#### Problem to work on:
In the data below, find the line with "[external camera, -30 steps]" and the line with "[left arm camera", then restate both and every line between them exactly, minus the pictures.

#### Stored dataset items:
===============

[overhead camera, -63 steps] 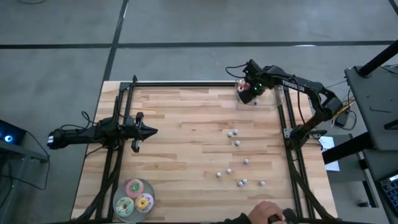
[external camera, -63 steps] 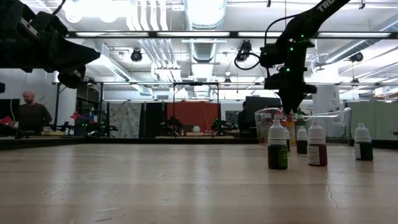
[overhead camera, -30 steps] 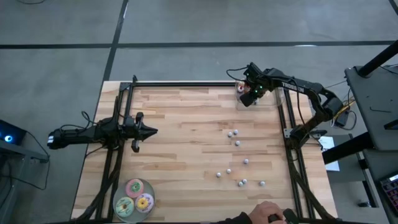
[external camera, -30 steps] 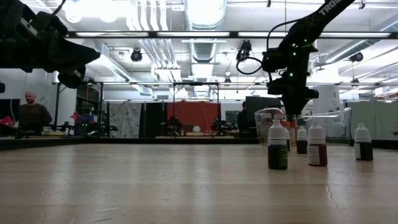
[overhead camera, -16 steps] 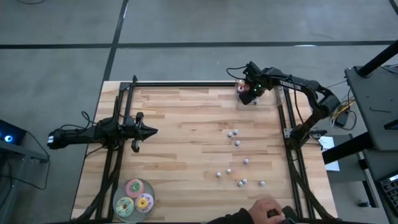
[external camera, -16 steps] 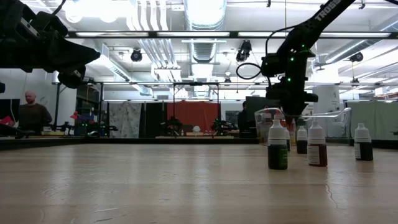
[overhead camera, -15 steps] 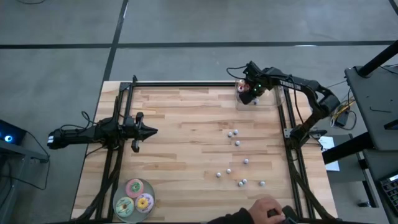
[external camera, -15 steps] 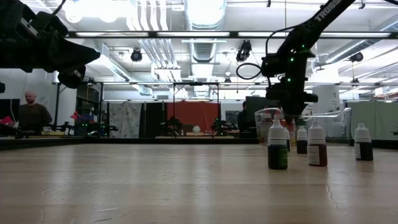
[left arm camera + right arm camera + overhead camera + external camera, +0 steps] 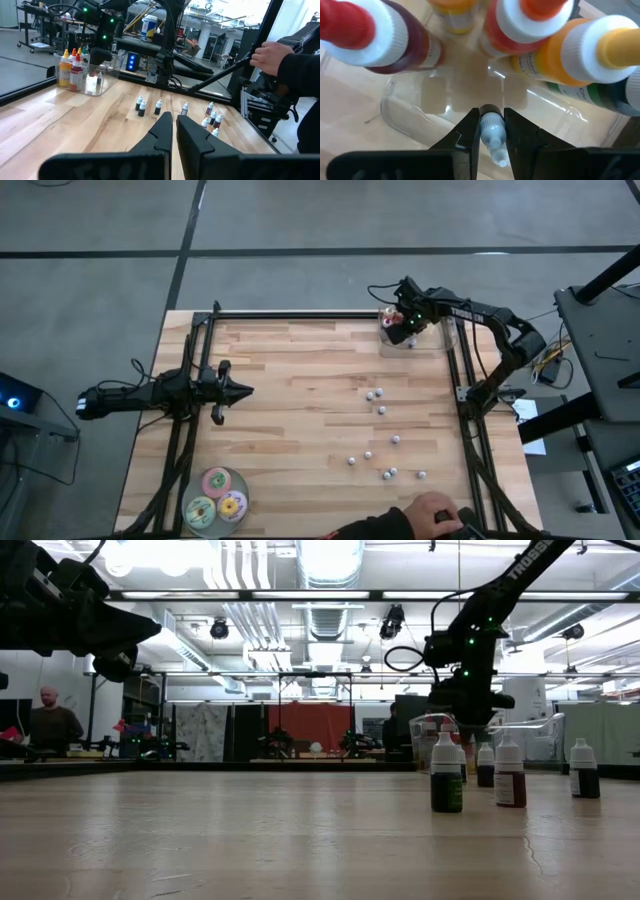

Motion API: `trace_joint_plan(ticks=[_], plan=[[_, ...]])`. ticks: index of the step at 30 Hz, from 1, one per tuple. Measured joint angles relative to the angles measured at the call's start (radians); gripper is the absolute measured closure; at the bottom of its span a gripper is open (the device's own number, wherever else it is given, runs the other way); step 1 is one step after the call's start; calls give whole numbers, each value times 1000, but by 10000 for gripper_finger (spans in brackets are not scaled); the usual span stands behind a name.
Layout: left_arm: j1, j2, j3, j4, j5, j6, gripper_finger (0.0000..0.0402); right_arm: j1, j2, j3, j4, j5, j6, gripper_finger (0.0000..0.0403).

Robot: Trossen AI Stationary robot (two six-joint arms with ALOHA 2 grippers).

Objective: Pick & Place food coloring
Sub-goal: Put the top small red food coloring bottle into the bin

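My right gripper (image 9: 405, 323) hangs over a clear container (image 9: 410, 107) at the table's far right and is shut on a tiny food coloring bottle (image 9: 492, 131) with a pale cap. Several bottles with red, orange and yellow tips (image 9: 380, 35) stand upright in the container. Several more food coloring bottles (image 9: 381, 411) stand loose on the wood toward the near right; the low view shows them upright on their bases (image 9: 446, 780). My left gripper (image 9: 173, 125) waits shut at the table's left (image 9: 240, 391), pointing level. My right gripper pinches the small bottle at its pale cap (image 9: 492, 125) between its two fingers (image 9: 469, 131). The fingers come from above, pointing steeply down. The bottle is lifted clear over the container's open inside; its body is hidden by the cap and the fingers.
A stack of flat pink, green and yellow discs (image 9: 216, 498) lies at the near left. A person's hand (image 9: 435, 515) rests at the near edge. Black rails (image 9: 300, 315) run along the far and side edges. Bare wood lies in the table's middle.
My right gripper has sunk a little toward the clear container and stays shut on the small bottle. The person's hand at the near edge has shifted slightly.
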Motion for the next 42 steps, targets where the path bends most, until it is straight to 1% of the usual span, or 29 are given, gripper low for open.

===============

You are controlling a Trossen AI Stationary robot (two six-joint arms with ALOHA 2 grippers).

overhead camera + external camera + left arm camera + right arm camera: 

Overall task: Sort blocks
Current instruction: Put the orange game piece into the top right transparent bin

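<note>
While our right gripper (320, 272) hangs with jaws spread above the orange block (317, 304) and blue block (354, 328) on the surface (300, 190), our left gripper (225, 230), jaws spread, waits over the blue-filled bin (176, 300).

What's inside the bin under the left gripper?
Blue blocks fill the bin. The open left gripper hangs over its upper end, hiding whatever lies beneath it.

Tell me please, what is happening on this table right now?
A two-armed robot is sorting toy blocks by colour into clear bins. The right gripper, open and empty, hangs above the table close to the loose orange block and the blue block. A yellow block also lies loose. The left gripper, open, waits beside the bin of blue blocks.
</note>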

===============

#### Task solution:
[external camera, -30 steps] 
[overhead camera, -16 steps] 
[external camera, -16 steps] 
[overhead camera, -15 steps] 
[external camera, -15 steps] 
[left arm camera + right arm camera + overhead camera + external camera, +0 steps] 

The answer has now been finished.